**What is needed**
The word "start" marks the lines to keep; find each one in the data and copy it.

**Collected material**
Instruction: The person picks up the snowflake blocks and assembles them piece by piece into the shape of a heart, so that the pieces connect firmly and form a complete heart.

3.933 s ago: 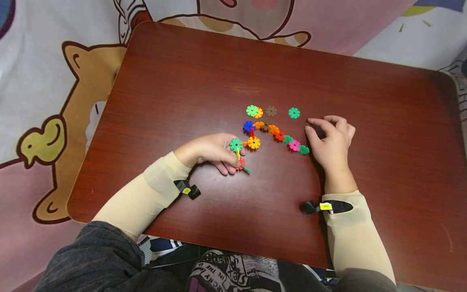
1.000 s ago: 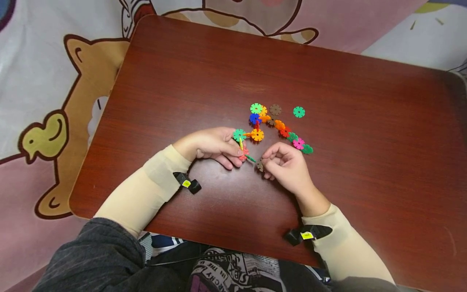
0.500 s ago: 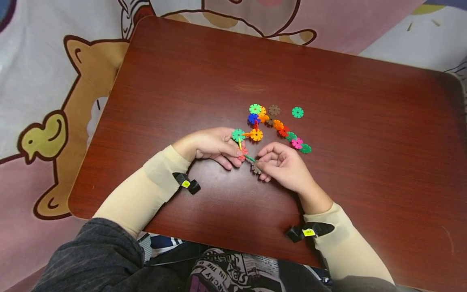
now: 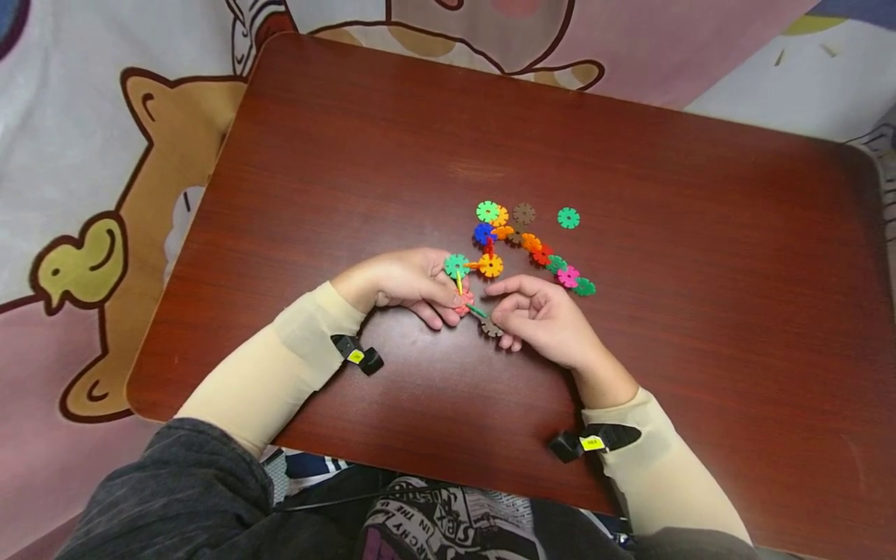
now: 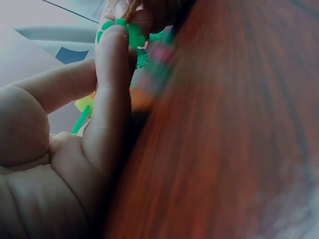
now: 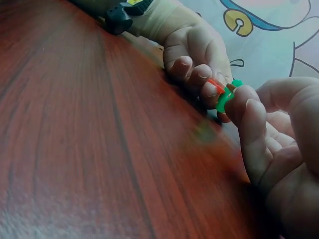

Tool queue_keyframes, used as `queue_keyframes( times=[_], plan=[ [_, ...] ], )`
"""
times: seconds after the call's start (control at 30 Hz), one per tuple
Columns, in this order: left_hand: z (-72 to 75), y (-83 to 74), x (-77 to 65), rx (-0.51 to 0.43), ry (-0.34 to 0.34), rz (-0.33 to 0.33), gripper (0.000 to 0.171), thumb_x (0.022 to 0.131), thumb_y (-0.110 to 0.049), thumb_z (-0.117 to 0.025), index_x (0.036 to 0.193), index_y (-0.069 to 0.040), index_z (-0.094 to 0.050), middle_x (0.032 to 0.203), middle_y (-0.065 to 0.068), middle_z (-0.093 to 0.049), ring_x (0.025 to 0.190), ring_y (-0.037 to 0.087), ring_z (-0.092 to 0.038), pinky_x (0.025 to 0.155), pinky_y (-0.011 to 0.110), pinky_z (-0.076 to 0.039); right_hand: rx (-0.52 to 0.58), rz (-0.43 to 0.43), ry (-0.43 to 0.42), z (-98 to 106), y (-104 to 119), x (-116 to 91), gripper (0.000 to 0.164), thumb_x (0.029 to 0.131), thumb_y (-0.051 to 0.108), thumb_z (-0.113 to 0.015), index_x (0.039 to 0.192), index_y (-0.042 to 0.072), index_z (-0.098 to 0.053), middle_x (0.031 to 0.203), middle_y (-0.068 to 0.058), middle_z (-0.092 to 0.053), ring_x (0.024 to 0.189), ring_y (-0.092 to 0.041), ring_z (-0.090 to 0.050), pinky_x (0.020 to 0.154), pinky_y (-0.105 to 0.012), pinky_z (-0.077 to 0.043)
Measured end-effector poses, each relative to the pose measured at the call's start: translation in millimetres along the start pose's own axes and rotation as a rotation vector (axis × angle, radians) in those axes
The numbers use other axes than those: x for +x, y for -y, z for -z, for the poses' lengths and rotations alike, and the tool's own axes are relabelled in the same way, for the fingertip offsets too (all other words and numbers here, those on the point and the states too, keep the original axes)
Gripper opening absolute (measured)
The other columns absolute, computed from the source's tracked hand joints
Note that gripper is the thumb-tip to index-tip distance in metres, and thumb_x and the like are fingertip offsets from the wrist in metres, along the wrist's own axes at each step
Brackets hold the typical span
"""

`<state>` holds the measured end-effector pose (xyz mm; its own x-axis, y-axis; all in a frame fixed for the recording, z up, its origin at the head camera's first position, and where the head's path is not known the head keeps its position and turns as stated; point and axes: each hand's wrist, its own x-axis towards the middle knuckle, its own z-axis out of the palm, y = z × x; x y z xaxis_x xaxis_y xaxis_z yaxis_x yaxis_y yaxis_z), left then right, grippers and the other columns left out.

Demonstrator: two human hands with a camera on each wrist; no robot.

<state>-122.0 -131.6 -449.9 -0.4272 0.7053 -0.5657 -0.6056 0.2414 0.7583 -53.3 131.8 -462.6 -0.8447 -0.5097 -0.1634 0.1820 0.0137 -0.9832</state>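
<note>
One red disc (image 4: pixel 467 298): pinched, left hand (image 4: pixel 418 286), presumably steadying.
Brown disc (image 4: pixel 491 329): pinched, right hand (image 4: pixel 537 313), red's 4 o'clock, likely for alignment.
</note>
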Motion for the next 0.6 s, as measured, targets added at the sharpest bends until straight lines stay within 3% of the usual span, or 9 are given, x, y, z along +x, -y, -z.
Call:
queue_keyframes(
  times=[0.33,0.6],
  plan=[
    [-0.6,0.3,-0.6,0.008,-0.008,-0.016,0.028,0.102,0.006,-0.063,0.126,0.003,-0.048,0.094,0.017,-0.074,0.081,0.025,-0.077,0.072,0.039,-0.066,-0.068,-0.04,-0.042,-2.0,-0.4,2.9,0.031,0.096,-0.006,-0.072,0.126,-0.008,-0.062,0.088,-0.02,-0.073,0.062,-0.022,-0.071,0.058,-0.034,-0.063],
    [-2.3,-0.5,-0.4,0.026,0.004,-0.019,0.023,0.103,0.009,-0.06,0.123,0.003,-0.049,0.093,0.018,-0.074,0.08,0.025,-0.077,0.073,0.04,-0.067,-0.066,-0.038,-0.03,-3.1,0.3,1.5,0.033,0.096,-0.008,-0.072,0.126,-0.01,-0.06,0.09,-0.021,-0.073,0.064,-0.022,-0.073,0.06,-0.034,-0.064]
  ],
)
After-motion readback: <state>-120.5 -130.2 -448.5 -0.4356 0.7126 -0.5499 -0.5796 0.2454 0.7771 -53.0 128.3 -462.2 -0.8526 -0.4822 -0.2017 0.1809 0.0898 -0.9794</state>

**Exercise solution**
times: seconds after the call's start (control at 30 Hz), one per tuple
Measured end-effector poses, each relative to the pose measured at the call's start: translation in millimetres along the start pose's own axes and rotation as a rotation vector (axis × angle, radians) in those axes

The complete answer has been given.